### WORK TO COMPLETE
A precise repetition of every line below is the required answer.

### STORED DATA
===============
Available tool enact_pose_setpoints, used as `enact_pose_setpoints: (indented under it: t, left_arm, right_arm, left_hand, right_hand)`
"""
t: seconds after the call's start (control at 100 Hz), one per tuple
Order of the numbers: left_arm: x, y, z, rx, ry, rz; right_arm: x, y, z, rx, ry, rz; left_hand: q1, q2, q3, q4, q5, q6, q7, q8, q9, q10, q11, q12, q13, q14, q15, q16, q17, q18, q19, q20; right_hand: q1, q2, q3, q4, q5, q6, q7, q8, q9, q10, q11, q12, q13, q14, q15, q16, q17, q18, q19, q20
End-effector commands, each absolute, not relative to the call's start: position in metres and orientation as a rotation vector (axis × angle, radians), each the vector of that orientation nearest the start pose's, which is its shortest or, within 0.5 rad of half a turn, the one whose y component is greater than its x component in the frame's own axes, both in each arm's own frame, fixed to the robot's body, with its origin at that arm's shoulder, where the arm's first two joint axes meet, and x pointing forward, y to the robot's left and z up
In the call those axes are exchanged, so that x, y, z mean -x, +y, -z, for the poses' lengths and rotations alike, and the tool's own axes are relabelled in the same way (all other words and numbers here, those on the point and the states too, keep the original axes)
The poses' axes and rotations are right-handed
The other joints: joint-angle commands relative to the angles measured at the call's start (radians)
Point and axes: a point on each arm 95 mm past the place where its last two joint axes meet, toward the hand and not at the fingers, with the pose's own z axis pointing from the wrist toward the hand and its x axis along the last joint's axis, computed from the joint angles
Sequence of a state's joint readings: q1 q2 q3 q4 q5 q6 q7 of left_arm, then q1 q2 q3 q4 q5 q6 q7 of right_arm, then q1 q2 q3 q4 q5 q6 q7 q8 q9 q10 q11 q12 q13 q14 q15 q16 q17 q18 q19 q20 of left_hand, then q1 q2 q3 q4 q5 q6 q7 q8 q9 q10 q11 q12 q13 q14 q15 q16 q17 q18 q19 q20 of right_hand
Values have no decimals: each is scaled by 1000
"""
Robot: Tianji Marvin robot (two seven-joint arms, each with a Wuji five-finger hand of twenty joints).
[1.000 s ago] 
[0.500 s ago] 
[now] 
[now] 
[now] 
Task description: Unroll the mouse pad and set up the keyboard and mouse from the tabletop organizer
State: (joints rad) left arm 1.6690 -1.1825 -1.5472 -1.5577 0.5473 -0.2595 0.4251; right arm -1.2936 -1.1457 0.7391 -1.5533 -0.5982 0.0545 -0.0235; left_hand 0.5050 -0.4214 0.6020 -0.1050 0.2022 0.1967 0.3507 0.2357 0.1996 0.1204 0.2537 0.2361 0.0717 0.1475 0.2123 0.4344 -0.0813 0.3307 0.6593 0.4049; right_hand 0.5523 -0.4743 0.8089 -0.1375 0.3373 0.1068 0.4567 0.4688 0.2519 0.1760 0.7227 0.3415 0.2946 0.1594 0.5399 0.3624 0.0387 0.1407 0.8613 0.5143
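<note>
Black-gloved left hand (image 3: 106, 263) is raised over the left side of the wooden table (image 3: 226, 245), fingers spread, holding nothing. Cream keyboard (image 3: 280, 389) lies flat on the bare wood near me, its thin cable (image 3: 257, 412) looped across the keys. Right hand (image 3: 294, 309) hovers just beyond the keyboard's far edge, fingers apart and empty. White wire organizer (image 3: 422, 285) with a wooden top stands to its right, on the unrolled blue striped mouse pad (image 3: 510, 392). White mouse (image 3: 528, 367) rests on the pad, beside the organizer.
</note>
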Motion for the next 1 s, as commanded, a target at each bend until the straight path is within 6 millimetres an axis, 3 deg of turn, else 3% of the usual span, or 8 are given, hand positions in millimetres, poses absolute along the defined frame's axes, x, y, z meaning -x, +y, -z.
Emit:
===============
### TASK RESPONSE
Available tool enact_pose_setpoints, used as `enact_pose_setpoints: (indented under it: t, left_arm, right_arm, left_hand, right_hand)`
"""
t: seconds after the call's start (control at 100 Hz), one per tuple
Order of the numbers: left_arm: x, y, z, rx, ry, rz; right_arm: x, y, z, rx, ry, rz; left_hand: q1, q2, q3, q4, q5, q6, q7, q8, q9, q10, q11, q12, q13, q14, q15, q16, q17, q18, q19, q20; right_hand: q1, q2, q3, q4, q5, q6, q7, q8, q9, q10, q11, q12, q13, q14, q15, q16, q17, q18, q19, q20
End-effector commands, each absolute, not relative to the call's start: position in metres and orientation as a rotation vector (axis × angle, radians), each the vector of that orientation nearest the start pose's, which is its shortest or, within 0.5 rad of half a turn, the one whose y component is greater than its x component in the frame's own axes, both in each arm's own frame, fixed to the robot's body, with its origin at that arm's shoulder, where the arm's first two joint axes meet, and x pointing forward, y to the robot's left and z up
In the call those axes are exchanged, so that x, y, z mean -x, +y, -z, for the poses' lengths and rotations alike, and the tool's own axes are relabelled in the same way (all other words and numbers here, those on the point and the states too, keep the original axes)
The poses' axes and rotations are right-handed
The other joints: joint-angle commands relative to the angles measured at the call's start (radians)
Point and axes: a point on each arm 95 mm past the place where its last two joint axes meet, toward the hand and not at the fingers, with the pose's own z axis pointing from the wrist toward the hand and its x axis along the last joint's axis, computed from the joint angles
Sequence of a state's joint readings: q1 q2 q3 q4 q5 q6 q7 of left_arm, then q1 q2 q3 q4 q5 q6 q7 of right_arm, then q1 q2 q3 q4 q5 q6 q7 q8 q9 q10 q11 q12 q13 q14 q15 q16 q17 q18 q19 q20 of left_hand, then q1 q2 q3 q4 q5 q6 q7 q8 q9 q10 q11 q12 q13 q14 q15 q16 q17 q18 q19 q20 of right_hand
Values have no decimals: each is scaled by 1000
"""
Robot: Tianji Marvin robot (two seven-joint arms, each with a Wuji five-finger hand of twenty joints).
[1.000 s ago] 
[0.500 s ago] 
[now] 
[now] 
[now] 
Task description: Unroll the mouse pad and set up the keyboard and mouse from the tabletop organizer
State: (joints rad) left arm 1.6690 -1.1825 -1.5472 -1.5577 0.5473 -0.2595 0.4251; right arm -1.2936 -1.1457 0.7391 -1.5533 -0.5982 0.0545 -0.0235; left_hand 0.5050 -0.4214 0.6020 -0.1050 0.2022 0.1967 0.3507 0.2357 0.1996 0.1204 0.2537 0.2361 0.0717 0.1475 0.2123 0.4344 -0.0813 0.3307 0.6593 0.4049; right_hand 0.5523 -0.4743 0.8089 -0.1375 0.3373 0.1068 0.4567 0.4688 0.2519 0.1760 0.7227 0.3415 0.2946 0.1594 0.5399 0.3624 0.0387 0.1407 0.8613 0.5143
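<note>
Black-gloved left hand (image 3: 106, 263) is raised over the left side of the wooden table (image 3: 226, 245), fingers spread, holding nothing. Cream keyboard (image 3: 280, 389) lies flat on the bare wood near me, its thin cable (image 3: 257, 412) looped across the keys. Right hand (image 3: 294, 309) hovers just beyond the keyboard's far edge, fingers apart and empty. White wire organizer (image 3: 422, 285) with a wooden top stands to its right, on the unrolled blue striped mouse pad (image 3: 510, 392). White mouse (image 3: 528, 367) rests on the pad, beside the organizer.
</note>
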Motion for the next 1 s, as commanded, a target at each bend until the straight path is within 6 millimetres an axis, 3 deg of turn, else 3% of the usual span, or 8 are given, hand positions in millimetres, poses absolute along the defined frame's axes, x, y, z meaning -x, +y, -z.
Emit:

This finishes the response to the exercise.